I do this sort of thing manually by simply counting the number of floating-point operations inside my kernel, both for the PTX output and through analytical analysis of
the algorithm itself. (usually the compiler saves a few operations through fused multiply-add, so both are relevant). Then I simply multiply this number by the number of
grains I can process per second, and I then have something to please the viewers.

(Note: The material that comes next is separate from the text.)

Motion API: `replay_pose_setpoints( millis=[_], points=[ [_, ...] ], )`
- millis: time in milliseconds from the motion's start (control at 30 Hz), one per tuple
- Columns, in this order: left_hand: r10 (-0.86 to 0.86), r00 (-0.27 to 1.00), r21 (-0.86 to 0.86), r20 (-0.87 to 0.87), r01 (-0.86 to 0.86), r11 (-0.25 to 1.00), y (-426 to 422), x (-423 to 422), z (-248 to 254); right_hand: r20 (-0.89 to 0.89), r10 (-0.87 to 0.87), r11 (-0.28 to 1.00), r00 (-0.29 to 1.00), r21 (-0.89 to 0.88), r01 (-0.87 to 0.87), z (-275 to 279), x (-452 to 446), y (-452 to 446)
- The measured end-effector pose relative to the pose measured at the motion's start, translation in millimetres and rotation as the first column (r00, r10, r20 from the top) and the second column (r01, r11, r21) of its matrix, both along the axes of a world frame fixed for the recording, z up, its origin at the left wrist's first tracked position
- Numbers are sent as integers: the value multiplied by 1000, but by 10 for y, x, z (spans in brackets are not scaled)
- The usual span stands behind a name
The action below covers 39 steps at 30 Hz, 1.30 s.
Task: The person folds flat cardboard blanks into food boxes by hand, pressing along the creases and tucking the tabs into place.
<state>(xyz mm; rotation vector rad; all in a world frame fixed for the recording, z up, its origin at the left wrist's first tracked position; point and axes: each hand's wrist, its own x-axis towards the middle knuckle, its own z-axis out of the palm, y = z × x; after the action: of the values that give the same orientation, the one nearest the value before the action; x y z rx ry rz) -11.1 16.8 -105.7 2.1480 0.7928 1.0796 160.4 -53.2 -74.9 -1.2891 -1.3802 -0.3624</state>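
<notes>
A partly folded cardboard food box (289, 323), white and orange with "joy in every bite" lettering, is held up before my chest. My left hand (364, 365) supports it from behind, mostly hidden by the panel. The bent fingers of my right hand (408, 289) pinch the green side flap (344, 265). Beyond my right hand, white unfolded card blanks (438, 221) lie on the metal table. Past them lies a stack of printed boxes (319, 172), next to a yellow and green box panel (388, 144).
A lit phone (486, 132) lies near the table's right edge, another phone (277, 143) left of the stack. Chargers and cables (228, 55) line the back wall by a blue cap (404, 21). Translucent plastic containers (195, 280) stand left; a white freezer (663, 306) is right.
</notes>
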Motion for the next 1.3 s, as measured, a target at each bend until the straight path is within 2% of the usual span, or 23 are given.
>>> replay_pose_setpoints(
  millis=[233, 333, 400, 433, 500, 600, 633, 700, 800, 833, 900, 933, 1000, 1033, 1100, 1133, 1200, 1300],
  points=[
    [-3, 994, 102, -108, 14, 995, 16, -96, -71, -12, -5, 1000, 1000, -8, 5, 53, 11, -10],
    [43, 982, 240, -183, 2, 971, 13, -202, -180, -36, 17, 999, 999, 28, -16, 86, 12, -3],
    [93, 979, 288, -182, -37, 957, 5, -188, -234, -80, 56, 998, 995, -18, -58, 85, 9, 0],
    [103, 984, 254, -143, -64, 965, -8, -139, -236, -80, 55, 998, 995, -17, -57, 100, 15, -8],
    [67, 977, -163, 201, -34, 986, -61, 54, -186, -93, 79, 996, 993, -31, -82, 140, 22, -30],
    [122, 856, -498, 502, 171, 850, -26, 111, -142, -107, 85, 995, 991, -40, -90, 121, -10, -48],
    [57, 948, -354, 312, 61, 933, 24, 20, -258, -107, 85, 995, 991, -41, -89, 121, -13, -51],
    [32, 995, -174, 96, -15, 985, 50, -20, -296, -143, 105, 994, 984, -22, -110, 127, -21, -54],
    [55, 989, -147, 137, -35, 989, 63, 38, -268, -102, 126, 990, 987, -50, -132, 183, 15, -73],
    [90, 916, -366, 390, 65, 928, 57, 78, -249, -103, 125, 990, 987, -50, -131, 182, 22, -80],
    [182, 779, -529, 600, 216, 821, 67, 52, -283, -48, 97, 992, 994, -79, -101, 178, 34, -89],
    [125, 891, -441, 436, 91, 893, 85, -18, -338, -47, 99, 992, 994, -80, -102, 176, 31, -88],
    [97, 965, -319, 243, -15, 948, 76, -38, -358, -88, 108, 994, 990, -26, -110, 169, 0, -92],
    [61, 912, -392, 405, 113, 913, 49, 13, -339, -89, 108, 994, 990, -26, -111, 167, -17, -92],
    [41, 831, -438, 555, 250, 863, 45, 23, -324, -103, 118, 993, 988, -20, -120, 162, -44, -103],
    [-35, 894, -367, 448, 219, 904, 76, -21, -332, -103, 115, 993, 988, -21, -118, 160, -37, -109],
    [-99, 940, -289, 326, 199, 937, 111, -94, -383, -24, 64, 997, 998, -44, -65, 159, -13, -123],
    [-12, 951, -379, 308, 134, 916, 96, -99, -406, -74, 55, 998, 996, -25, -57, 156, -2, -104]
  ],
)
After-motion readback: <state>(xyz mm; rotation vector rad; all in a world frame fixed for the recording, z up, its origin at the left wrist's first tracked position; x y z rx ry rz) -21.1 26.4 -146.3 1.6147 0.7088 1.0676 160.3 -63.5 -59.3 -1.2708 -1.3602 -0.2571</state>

For getting the number of PTX instructions, the following shell script is quite handy:
[codebox]#!/bin/bash
PTXFILE=$1
if [ “$PTXFILE” = “” ]; then
echo "usage: ./ptxAnalyze.sh file.ptx"
exit 1
fi
ADD=awk '/add.f32/ {count += 1} END {print count}' $PTXFILE
SUB=awk '/sub.f32/ {count += 1} END {print count}' $PTXFILE
MUL=awk '/mul.f32/ {count += 1} END {print count}' $PTXFILE
DIV=awk '/div.f32/ {count += 1} END {print count}' $PTXFILE
SUM=$(($ADD + $SUB + $MUL + $DIV))
MAD=awk '/mad.f32/ {count += 1} END {print count}' $PTXFILE
BRA=awk '/^\t@[!\$][\$p].*bra/ {count += 1} END {print count}' $PTXFILE
echo “------------------------------------------------------------”
echo “add.f32:” $ADD
echo “sub.f32:” $SUB
echo “mul.f32:” $MUL
echo “div.f32:” $DIV
echo “------------------------------------------------------------”
echo "SUM: " $SUM
echo “------------------------------------------------------------”
echo “mad.f32:” $MAD
echo “bra:” $BRA
echo “------------------------------------------------------------”[/codebox]
The profiler can provide you with the number of native instructions executed, but I haven’t looked into that very much.